• [PROBLEM TO WORK ON]: Copy out the entries that come next, exactly.

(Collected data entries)
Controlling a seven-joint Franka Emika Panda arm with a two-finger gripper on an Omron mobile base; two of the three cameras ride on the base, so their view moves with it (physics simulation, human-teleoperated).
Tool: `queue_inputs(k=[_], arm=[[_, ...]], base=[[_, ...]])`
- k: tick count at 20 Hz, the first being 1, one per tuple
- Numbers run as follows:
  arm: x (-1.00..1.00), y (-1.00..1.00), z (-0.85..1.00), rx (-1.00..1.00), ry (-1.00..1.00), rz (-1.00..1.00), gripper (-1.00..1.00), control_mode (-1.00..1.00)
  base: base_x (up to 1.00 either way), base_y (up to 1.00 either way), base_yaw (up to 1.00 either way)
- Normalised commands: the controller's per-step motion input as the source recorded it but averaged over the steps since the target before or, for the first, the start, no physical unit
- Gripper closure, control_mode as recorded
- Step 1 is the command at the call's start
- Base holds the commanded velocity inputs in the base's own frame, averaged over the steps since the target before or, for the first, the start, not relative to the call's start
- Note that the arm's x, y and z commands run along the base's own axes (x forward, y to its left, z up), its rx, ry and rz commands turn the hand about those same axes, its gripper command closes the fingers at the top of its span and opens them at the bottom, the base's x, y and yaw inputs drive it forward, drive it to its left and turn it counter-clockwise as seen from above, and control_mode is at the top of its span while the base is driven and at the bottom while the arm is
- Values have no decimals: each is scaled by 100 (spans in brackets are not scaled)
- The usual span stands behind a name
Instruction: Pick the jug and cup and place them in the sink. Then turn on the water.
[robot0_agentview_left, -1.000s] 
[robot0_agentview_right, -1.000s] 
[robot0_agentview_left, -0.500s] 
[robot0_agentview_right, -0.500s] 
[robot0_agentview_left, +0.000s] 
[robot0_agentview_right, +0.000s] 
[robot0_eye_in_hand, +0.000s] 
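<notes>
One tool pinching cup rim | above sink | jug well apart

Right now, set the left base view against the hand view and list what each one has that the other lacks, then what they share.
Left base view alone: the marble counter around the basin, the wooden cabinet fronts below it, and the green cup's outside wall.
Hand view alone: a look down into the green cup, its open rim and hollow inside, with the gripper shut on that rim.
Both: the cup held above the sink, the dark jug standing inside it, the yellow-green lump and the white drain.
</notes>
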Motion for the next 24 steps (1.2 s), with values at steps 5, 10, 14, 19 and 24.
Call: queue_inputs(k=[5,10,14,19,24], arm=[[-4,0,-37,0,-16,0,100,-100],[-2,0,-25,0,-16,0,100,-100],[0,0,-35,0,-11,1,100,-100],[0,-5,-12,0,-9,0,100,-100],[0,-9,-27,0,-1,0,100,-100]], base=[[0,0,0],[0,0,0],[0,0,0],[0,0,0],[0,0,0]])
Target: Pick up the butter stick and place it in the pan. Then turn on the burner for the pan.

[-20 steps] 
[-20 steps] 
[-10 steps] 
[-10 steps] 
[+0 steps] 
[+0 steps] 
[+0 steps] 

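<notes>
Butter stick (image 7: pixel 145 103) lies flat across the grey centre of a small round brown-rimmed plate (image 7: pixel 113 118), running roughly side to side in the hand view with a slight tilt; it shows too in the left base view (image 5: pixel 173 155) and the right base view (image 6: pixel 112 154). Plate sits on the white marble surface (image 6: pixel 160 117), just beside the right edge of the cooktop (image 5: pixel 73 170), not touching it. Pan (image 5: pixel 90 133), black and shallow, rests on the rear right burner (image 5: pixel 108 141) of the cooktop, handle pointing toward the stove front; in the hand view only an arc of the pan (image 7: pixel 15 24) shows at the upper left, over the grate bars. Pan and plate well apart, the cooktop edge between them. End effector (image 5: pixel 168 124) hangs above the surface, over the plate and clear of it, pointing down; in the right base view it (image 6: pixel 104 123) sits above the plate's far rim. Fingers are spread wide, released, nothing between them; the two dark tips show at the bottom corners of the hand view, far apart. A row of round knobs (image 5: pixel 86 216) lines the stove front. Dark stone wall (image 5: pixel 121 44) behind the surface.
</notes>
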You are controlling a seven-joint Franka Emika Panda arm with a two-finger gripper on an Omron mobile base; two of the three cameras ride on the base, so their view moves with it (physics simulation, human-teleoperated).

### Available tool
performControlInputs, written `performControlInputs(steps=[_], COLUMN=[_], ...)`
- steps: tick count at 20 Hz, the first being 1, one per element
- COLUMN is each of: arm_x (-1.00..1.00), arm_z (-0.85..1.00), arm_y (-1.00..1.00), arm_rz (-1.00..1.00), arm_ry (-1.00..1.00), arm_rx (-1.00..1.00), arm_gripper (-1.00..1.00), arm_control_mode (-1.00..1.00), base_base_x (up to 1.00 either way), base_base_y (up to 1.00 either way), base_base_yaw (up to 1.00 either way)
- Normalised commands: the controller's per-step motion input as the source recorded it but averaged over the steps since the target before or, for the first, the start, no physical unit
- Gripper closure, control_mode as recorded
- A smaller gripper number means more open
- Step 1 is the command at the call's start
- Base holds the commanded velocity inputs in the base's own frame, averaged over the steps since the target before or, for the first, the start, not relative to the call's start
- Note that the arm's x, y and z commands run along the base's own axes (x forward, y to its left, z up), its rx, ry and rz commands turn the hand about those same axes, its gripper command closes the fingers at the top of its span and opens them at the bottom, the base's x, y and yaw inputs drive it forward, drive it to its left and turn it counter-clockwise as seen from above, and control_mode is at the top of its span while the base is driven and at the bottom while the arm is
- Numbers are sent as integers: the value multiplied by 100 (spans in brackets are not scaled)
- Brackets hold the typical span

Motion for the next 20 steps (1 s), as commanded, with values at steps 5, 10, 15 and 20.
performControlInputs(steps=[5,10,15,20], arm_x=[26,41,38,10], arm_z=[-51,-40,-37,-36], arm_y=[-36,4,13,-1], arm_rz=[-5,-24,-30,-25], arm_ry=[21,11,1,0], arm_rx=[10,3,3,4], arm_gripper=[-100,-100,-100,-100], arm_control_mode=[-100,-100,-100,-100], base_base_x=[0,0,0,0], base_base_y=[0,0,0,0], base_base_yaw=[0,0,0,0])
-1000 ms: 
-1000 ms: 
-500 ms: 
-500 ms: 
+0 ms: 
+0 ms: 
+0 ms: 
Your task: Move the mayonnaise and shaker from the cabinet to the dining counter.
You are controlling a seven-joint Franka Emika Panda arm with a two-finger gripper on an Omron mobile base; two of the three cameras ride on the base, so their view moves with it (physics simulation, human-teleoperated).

• [OUTPUT BELOW]:
Controlling a seven-joint Franka Emika Panda arm with a two-finger gripper on an Omron mobile base; two of the three cameras ride on the base, so their view moves with it (physics simulation, human-teleoperated).
Tool: `queue_inputs(k=[_], arm=[[_, ...]], base=[[_, ...]])`
- k: tick count at 20 Hz, the first being 1, one per tuple
- Numbers run as follows:
  arm: x (-1.00..1.00), y (-1.00..1.00), z (-0.85..1.00), rx (-1.00..1.00), ry (-1.00..1.00), rz (-1.00..1.00), gripper (-1.00..1.00), control_mode (-1.00..1.00)
  base: base_x (up to 1.00 either way), base_y (up to 1.00 either way), base_yaw (up to 1.00 either way)
- Normalised commands: the controller's per-step motion input as the source recorded it but averaged over the steps since the target before or, for the first, the start, no physical unit
- Gripper closure, control_mode as recorded
- Step 1 is the command at the call's start
- Base holds the commanded velocity inputs in the base's own frame, averaged over the steps since the target before or, for the first, the start, not relative to the call's start
- Note that the arm's x, y and z commands run along the base's own axes (x forward, y to its left, z up), its rx, ry and rz commands turn the hand about those same axes, its gripper command closes the fingers at the top of its span and opens them at the bottom, the base's x, y and yaw inputs drive it forward, drive it to its left and turn it counter-clockwise as seen from above, and control_mode is at the top of its span while the base is driven and at the bottom while the arm is
- Values have no decimals: each is scaled by 100 (spans in brackets are not scaled)
- The usual span stands behind a name
Instruction: Pick the jug and cup and place them in the sink. Then turn on the water.
[robot0_agentview_left, -1.000s] 
[robot0_agentview_right, -1.000s] 
[robot0_agentview_left, -0.500s] 
[robot0_agentview_right, -0.500s] 
[robot0_agentview_left, +0.000s] 
[robot0_agentview_right, +0.000s] 
[robot0_eye_in_hand, +0.000s] 
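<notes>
One tool pinching cup rim | above sink | jug well apart

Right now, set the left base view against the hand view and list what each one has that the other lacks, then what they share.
Left base view alone: the marble counter around the basin, the wooden cabinet fronts below it, and the green cup's outside wall.
Hand view alone: a look down into the green cup, its open rim and hollow inside, with the gripper shut on that rim.
Both: the cup held above the sink, the dark jug standing inside it, the yellow-green lump and the white drain.
</notes>
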Motion for the next 24 steps (1.2 s), with values at steps 5, 10, 14, 19 and 24.
Call: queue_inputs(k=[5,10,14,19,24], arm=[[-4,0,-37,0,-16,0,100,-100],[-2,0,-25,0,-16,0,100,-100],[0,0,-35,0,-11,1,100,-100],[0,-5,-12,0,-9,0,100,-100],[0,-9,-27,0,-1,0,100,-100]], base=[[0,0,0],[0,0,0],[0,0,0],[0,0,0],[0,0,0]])
Target: Pick up the butter stick and place it in the pan. Then turn on the burner for the pan.

[-20 steps] 
[-20 steps] 
[-10 steps] 
[-10 steps] 
[+0 steps] 
[+0 steps] 
[+0 steps] 

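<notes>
Butter stick (image 7: pixel 145 103) lies flat across the grey centre of a small round brown-rimmed plate (image 7: pixel 113 118), running roughly side to side in the hand view with a slight tilt; it shows too in the left base view (image 5: pixel 173 155) and the right base view (image 6: pixel 112 154). Plate sits on the white marble surface (image 6: pixel 160 117), just beside the right edge of the cooktop (image 5: pixel 73 170), not touching it. Pan (image 5: pixel 90 133), black and shallow, rests on the rear right burner (image 5: pixel 108 141) of the cooktop, handle pointing toward the stove front; in the hand view only an arc of the pan (image 7: pixel 15 24) shows at the upper left, over the grate bars. Pan and plate well apart, the cooktop edge between them. End effector (image 5: pixel 168 124) hangs above the surface, over the plate and clear of it, pointing down; in the right base view it (image 6: pixel 104 123) sits above the plate's far rim. Fingers are spread wide, released, nothing between them; the two dark tips show at the bottom corners of the hand view, far apart. A row of round knobs (image 5: pixel 86 216) lines the stove front. Dark stone wall (image 5: pixel 121 44) behind the surface.
</notes>
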You are controlling a seven-joint Franka Emika Panda arm with a two-finger gripper on an Omron mobile base; two of the three cameras ride on the base, so their view moves with it (physics simulation, human-teleoperated).

### Available tool
performControlInputs, written `performControlInputs(steps=[_], COLUMN=[_], ...)`
- steps: tick count at 20 Hz, the first being 1, one per element
- COLUMN is each of: arm_x (-1.00..1.00), arm_z (-0.85..1.00), arm_y (-1.00..1.00), arm_rz (-1.00..1.00), arm_ry (-1.00..1.00), arm_rx (-1.00..1.00), arm_gripper (-1.00..1.00), arm_control_mode (-1.00..1.00), base_base_x (up to 1.00 either way), base_base_y (up to 1.00 either way), base_base_yaw (up to 1.00 either way)
- Normalised commands: the controller's per-step motion input as the source recorded it but averaged over the steps since the target before or, for the first, the start, no physical unit
- Gripper closure, control_mode as recorded
- A smaller gripper number means more open
- Step 1 is the command at the call's start
- Base holds the commanded velocity inputs in the base's own frame, averaged over the steps since the target before or, for the first, the start, not relative to the call's start
- Note that the arm's x, y and z commands run along the base's own axes (x forward, y to its left, z up), its rx, ry and rz commands turn the hand about those same axes, its gripper command closes the fingers at the top of its span and opens them at the bottom, the base's x, y and yaw inputs drive it forward, drive it to its left and turn it counter-clockwise as seen from above, and control_mode is at the top of its span while the base is driven and at the bottom while the arm is
- Numbers are sent as integers: the value multiplied by 100 (spans in brackets are not scaled)
- Brackets hold the typical span

Motion for the next 20 steps (1 s), as commanded, with values at steps 5, 10, 15 and 20.
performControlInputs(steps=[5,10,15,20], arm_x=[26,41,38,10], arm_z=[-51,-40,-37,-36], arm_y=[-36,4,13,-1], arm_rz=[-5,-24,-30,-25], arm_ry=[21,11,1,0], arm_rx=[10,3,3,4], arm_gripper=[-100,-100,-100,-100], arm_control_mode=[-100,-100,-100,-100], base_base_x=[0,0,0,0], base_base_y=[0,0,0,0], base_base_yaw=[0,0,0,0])
-1000 ms: 
-1000 ms: 
-500 ms: 
-500 ms: 
+0 ms: 
+0 ms: 
+0 ms: 
Your task: Move the mayonnaise and shaker from the cabinet to the dining counter.
You are controlling a seven-joint Franka Emika Panda arm with a two-finger gripper on an Omron mobile base; two of the three cameras ride on the base, so their view moves with it (physics simulation, human-teleoperated).

Above is the complete output.